>>>

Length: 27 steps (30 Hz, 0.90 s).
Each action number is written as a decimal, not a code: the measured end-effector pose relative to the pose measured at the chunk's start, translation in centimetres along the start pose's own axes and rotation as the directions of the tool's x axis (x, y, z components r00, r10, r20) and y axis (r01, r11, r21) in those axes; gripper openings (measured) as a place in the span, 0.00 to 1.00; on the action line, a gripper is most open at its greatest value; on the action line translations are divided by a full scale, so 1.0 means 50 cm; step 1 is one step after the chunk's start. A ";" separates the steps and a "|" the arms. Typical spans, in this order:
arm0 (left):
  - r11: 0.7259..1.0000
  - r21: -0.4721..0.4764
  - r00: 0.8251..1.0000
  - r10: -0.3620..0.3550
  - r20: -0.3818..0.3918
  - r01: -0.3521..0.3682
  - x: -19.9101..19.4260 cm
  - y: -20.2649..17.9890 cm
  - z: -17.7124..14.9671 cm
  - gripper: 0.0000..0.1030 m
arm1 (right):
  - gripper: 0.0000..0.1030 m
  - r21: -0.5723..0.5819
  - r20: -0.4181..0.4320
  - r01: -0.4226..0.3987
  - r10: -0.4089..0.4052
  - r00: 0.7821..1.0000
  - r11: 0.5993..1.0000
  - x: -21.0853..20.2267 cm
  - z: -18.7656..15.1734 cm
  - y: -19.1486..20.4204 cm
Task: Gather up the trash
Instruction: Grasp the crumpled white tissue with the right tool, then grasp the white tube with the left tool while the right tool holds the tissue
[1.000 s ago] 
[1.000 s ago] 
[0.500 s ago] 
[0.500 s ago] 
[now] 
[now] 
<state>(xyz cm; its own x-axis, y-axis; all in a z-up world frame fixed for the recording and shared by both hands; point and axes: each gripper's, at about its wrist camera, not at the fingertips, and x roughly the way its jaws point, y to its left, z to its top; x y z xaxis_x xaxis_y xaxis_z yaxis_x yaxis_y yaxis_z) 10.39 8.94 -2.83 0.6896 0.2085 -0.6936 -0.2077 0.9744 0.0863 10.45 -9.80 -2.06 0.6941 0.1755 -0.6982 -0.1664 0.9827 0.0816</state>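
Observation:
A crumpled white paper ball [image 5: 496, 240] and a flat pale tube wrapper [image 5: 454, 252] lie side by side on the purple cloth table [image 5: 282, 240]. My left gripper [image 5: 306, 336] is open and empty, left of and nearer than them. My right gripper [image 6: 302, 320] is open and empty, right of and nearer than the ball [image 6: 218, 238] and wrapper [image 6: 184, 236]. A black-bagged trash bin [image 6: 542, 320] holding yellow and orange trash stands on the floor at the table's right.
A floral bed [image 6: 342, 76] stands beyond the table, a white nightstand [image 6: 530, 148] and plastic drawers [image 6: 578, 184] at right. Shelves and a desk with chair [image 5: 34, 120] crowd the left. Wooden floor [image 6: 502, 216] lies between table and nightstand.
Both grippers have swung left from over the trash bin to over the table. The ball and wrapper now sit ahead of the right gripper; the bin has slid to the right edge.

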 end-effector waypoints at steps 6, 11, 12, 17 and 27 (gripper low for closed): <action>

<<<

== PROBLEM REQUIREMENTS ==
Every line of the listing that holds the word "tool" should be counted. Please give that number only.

== RESULT OF THIS TASK ==
2